On May 1, 2015, the deposit insurance system was officially implemented. In 2016, Zhang Tao, the deputy governor of the central bank, spoke out: What is a stable financial order? Not every institution that protects the financial industry does not fail, and there is no risk; instead, financial institutions that have operational risks or failed operations must be allowed to go bankrupt and achieve the survival of the fittest in the market. Recently, the China Banking Regulatory Commission issued an announcement that the “Regulations on the Bankruptcy Risk Disposal of Commercial Banks” has been included in the legislative project. All this means that the myth that banks do not fall is about to become a thing of the past. Many people find that it is not absolutely reliable to deposit money into banks.

Not long ago, the China Banking Association also issued a "China Banker Survey Report (2018)", 69.3% of bankers believe that "the bank will close in the next three years." On April 2, the National Audit Office issued the audit result of No. 1 of 2019, which showed that some local financial institutions in seven provinces (regions) had high non-performing loan ratio, low provision coverage ratio, low capital adequacy ratio, and cover up. Problems such as non-performing assets.

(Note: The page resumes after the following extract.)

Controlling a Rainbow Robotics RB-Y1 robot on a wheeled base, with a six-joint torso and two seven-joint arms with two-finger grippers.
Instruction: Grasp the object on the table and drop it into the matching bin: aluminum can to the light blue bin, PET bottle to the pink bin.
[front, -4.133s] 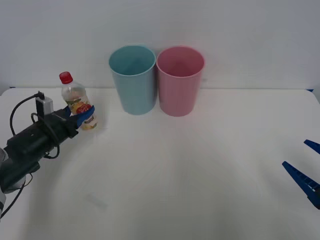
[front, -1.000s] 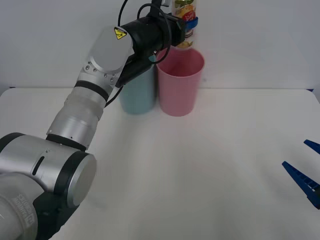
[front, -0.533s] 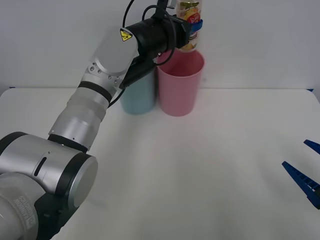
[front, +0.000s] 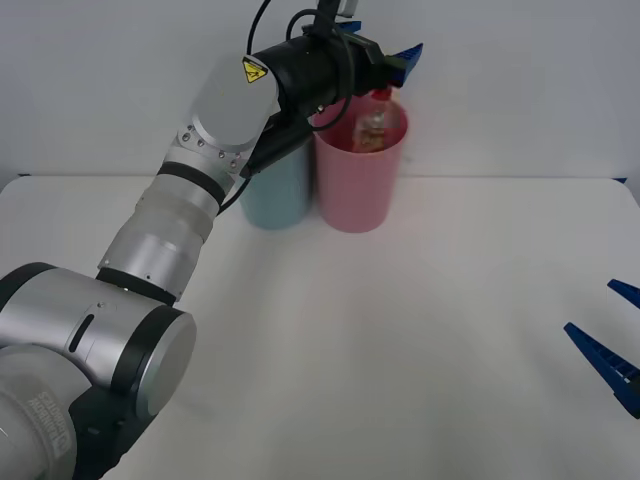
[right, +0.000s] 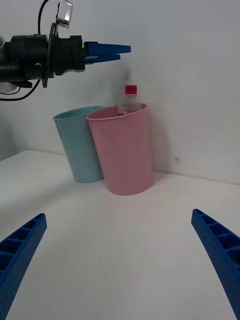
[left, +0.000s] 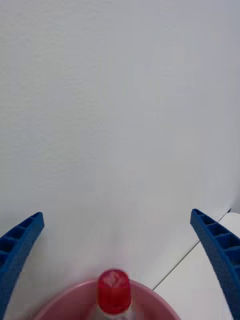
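Left gripper (front: 400, 55), previously clamped on the PET bottle (front: 376, 122), now gapes empty; bottle drops into pink bin (front: 360, 185). Deposit essentially complete.

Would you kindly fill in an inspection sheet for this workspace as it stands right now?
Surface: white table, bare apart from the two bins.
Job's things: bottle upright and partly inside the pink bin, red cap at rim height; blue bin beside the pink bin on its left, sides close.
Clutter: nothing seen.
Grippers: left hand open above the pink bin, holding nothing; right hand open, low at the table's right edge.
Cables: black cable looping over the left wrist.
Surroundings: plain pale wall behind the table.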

In the past, the local joint-stock commercial banks that relied on barbaric growth and demolished the east wall to make up the Western Wall, especially in the context of the current downward pressure on the economy and the escalating trade war between the United States and China, it is very likely that there will be a run-up tide. Forced to close the door.

Will depositors' deposits be cashed after the bank closes?

If the bank goes bankrupt, who will protect the money of the people? According to the current deposit insurance system, if the bank goes bankrupt, deposits below 500,000 yuan can be paid in full. As for the more than 500,000, it depends on how much money can be left after the bank's bankruptcy liquidation. It may be possible to get it back, or it may not have one point.

In other words, the deposit insurance is subject to a limit payment, and the maximum payment limit is RMB 500,000. If the principal and interest of all the deposit accounts of the same depositor in the same bank add up to less than 500,000 yuan, the full amount shall be paid; the part exceeding 500,000 yuan shall be compensated from the liquidation property of the deposit bank. In other words, the state no longer saves deposits for depositors in commercial banks, allowing banks to go bankrupt. Once a bank goes bankrupt, depositors' deposits will be compensated by deposit insurance agencies, but compensation has a certain limit. The maximum amount of deposits for depositors in a single bank will be 500,000 yuan, and the deposit portion exceeding this limit will not be compensated.

In addition, if the bank goes bankrupt, your wealth management products at this bank, no matter how much, will not be paid in full. In the event of a loss of deposits, a loss in the principal of bank wealth management products, and a redemption crisis in bank-sending wealth management products, the bank does not accompany a penny.

So, where is the safest place for our money? The sage tells us: "Jun, minister, rich, and noble are born from morality, no virtue, no morals, and no morals." Only by getting rid of the control of communist evil spirits, seeing their lies and deceiving, no longer hold any Fantasy, while returning to traditional morality and paying attention to goodness, will receive God's blessing, richness and virtue, thus preserving the dual wealth of material and spiritual.